-------- RECORDED DATA

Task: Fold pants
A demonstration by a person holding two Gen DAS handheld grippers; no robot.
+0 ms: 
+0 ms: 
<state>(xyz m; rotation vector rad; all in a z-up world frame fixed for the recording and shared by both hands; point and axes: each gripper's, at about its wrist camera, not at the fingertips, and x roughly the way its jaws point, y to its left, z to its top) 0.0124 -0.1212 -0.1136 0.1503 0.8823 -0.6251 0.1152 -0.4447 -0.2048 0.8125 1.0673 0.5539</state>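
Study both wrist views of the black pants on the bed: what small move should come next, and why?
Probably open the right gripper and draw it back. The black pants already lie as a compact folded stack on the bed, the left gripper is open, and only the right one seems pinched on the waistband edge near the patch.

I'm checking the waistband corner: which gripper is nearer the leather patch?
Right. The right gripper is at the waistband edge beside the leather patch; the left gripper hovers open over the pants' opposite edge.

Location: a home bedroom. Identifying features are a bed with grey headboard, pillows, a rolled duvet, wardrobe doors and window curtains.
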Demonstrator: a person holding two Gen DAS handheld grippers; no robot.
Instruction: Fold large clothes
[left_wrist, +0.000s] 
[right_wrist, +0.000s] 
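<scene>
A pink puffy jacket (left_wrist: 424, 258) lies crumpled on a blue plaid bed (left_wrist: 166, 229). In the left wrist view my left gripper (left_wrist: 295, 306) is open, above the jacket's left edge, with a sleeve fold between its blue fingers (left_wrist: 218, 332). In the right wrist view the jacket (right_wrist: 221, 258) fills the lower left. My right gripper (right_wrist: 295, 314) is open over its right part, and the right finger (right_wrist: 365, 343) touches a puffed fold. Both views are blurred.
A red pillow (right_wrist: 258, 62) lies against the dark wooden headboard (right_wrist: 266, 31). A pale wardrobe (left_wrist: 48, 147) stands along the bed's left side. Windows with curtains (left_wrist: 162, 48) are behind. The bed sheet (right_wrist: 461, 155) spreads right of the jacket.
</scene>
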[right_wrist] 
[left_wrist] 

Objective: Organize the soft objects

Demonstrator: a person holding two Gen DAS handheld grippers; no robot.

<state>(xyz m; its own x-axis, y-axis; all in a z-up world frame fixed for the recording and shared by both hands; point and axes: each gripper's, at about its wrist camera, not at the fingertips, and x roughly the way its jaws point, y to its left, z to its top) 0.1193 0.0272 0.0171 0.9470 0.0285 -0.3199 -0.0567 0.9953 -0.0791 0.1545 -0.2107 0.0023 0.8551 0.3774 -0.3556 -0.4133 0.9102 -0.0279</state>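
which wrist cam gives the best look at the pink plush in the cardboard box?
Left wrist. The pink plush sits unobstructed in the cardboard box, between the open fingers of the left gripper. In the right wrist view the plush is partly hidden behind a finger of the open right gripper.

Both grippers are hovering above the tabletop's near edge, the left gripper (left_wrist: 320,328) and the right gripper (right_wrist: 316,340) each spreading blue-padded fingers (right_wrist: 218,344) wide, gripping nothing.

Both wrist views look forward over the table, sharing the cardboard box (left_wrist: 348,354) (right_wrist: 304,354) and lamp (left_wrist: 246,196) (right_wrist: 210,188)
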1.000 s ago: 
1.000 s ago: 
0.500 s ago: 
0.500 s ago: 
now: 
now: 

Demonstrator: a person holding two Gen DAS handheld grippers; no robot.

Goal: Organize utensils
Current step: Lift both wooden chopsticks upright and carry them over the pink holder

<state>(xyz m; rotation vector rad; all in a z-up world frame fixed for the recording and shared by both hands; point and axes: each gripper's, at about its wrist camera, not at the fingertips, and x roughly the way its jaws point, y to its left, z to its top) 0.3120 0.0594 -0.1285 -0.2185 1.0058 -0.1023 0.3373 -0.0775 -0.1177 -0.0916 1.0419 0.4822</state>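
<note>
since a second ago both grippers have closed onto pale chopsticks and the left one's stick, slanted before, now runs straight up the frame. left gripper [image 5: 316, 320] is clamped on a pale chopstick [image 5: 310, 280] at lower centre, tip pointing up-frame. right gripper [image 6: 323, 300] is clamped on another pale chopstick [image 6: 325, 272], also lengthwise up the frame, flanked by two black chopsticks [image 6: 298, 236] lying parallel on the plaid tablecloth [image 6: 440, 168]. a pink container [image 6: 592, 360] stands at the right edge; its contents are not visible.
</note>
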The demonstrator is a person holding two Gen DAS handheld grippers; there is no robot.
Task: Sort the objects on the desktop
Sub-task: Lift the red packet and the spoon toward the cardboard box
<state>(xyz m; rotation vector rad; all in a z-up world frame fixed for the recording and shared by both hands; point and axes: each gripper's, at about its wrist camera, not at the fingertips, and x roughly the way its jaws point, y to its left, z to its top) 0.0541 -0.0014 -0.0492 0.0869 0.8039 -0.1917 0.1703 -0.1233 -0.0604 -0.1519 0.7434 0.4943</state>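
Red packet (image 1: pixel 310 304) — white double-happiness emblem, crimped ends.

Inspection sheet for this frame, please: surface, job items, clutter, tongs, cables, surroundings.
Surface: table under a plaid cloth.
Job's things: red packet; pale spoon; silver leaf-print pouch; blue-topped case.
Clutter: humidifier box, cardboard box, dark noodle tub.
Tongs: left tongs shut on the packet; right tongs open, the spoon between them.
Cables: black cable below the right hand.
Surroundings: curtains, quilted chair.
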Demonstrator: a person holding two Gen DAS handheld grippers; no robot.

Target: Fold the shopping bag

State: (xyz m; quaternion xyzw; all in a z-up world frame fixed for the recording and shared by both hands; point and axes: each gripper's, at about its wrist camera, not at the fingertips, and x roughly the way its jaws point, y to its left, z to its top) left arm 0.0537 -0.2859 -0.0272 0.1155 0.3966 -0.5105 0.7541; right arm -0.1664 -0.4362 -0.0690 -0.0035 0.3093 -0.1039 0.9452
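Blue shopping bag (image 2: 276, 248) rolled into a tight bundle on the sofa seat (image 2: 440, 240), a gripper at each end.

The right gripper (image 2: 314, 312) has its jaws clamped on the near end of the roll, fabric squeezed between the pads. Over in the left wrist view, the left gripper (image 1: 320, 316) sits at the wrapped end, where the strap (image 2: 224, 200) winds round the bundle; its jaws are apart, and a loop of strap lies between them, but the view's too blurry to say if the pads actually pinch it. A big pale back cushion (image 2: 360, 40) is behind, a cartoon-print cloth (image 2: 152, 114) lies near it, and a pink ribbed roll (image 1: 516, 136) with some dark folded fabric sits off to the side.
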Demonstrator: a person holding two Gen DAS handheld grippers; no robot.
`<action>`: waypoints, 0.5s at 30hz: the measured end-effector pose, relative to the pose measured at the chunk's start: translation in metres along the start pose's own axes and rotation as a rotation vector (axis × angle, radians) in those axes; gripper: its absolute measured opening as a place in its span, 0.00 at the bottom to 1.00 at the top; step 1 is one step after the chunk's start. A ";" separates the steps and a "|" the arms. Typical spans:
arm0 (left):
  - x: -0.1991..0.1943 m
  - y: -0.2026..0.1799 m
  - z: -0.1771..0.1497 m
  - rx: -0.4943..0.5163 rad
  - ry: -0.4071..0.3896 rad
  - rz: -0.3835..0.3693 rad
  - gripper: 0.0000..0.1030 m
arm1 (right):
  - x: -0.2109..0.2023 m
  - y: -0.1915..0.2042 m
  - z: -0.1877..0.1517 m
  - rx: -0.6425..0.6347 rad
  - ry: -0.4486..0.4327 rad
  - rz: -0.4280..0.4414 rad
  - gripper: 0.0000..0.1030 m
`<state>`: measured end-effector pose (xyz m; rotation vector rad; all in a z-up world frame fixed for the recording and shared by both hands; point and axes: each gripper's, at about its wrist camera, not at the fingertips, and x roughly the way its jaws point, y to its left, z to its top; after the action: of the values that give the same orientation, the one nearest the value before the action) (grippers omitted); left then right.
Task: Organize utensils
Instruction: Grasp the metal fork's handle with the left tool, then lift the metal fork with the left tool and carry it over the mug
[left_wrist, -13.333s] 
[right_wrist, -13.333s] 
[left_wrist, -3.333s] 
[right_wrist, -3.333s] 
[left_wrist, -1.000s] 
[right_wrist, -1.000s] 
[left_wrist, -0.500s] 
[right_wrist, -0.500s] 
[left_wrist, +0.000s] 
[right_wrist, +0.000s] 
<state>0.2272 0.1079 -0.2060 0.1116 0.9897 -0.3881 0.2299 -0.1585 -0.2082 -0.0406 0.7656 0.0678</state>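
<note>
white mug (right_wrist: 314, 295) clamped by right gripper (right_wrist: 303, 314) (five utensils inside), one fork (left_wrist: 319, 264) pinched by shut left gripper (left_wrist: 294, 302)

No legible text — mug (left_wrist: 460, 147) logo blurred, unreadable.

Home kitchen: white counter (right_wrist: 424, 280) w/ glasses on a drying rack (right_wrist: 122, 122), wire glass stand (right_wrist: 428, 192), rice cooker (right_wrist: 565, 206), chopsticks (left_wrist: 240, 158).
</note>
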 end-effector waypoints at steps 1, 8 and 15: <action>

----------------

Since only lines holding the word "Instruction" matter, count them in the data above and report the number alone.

2